> Exercise details:
With both ends included, repeat exactly the lines of the entries below from the one containing "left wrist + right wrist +" down to the one containing "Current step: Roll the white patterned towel", and no others.
%%
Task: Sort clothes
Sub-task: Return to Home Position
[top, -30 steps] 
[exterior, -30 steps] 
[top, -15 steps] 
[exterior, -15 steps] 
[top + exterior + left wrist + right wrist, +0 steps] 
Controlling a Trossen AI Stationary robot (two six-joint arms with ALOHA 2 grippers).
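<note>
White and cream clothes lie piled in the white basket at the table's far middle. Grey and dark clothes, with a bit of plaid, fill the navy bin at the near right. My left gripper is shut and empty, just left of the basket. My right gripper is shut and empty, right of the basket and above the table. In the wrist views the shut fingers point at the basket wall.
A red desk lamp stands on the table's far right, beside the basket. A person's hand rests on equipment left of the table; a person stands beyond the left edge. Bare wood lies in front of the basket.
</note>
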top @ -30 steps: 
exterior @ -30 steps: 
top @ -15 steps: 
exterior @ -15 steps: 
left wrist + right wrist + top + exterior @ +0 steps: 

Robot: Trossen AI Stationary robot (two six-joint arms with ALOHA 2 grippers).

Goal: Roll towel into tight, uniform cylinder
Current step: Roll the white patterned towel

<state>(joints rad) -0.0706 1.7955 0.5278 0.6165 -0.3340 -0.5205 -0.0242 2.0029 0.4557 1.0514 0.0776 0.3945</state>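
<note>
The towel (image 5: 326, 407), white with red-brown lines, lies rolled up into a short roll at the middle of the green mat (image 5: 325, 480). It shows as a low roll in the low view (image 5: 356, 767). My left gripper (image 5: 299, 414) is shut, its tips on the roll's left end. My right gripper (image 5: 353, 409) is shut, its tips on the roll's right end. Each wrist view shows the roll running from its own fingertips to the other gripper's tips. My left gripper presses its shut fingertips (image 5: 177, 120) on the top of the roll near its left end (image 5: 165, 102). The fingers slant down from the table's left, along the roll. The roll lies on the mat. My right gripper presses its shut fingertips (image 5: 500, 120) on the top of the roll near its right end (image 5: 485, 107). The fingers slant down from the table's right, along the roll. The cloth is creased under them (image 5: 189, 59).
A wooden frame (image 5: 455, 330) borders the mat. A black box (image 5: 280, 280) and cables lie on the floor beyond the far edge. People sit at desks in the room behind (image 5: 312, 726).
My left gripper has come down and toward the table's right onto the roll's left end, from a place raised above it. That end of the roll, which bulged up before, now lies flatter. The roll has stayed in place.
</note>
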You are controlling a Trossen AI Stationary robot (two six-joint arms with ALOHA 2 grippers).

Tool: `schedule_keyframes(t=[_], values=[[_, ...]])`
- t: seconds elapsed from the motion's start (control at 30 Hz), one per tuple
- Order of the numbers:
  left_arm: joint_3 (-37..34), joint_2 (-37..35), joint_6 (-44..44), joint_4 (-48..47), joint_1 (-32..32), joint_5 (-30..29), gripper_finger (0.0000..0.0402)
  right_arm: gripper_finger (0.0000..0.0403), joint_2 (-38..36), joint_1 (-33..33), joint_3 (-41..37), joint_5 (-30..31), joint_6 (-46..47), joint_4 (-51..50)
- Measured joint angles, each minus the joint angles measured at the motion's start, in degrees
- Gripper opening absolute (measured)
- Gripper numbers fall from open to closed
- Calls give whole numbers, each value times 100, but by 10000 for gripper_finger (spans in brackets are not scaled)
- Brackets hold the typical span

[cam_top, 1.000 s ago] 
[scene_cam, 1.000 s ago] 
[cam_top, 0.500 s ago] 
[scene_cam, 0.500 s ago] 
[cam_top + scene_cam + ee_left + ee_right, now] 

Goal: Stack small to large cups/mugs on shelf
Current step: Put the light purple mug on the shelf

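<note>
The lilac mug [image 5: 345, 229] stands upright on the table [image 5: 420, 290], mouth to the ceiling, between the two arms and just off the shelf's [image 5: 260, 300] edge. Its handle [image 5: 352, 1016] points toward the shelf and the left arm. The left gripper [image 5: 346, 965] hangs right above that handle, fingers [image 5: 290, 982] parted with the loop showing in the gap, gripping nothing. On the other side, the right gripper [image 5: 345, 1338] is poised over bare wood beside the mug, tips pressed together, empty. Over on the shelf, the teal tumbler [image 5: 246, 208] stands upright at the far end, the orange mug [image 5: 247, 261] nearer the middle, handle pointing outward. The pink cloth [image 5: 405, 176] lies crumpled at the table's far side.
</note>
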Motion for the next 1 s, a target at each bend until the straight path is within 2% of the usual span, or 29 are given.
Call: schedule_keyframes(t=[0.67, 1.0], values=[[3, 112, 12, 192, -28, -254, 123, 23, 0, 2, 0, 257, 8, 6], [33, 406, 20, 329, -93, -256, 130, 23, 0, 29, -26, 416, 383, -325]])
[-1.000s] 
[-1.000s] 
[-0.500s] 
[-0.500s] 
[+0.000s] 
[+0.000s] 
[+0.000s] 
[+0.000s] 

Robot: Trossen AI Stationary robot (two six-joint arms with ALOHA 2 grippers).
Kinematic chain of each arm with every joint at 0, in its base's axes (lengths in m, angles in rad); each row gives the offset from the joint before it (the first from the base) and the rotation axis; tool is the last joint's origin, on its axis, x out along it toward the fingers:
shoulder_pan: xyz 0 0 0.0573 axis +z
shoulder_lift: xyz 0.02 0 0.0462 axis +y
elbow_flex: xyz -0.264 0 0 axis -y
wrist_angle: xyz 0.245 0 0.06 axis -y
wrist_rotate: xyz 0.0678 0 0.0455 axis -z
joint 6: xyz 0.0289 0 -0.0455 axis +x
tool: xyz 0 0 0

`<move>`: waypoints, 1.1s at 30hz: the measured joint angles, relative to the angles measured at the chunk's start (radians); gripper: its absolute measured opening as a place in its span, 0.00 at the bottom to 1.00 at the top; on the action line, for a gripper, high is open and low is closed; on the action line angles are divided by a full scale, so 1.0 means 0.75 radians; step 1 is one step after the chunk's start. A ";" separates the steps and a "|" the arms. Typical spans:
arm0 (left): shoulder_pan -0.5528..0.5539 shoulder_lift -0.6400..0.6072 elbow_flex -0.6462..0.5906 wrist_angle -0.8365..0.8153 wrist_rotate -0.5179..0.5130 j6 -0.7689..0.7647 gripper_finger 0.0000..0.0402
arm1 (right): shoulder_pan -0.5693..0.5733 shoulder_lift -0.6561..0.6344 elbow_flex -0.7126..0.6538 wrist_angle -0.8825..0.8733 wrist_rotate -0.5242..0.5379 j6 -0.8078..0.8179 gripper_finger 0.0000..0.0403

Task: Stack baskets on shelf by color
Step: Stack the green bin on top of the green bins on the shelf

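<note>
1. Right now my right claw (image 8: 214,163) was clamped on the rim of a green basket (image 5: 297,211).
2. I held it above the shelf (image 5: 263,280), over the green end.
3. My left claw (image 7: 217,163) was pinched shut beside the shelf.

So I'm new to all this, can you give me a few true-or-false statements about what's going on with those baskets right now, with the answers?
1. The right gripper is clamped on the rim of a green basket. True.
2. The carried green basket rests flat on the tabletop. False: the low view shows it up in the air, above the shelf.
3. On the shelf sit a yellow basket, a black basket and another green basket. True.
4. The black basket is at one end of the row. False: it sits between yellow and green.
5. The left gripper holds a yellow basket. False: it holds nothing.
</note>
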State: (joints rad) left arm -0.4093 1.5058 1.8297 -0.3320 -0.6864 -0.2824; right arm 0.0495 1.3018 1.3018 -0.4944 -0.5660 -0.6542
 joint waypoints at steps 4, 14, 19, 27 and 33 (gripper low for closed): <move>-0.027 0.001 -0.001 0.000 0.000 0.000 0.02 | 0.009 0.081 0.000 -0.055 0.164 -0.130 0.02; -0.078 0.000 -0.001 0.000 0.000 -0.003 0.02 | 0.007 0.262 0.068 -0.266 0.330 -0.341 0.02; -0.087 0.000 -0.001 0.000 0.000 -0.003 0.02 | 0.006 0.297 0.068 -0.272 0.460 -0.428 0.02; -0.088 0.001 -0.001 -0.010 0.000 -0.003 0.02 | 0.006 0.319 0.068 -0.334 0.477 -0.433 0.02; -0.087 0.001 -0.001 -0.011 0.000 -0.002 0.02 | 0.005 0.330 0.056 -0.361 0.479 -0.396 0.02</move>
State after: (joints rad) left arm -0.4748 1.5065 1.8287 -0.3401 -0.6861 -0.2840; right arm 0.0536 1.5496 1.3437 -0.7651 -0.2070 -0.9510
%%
> Answer section:
left wrist + right wrist + top + exterior @ +0 steps: 

Robot: Trossen AI Stationary robot (two six-joint arms with ALOHA 2 grippers).

Goal: Roll towel into tight, uniform cylinder
Current step: Roll the white patterned towel

There's no more to this exercise.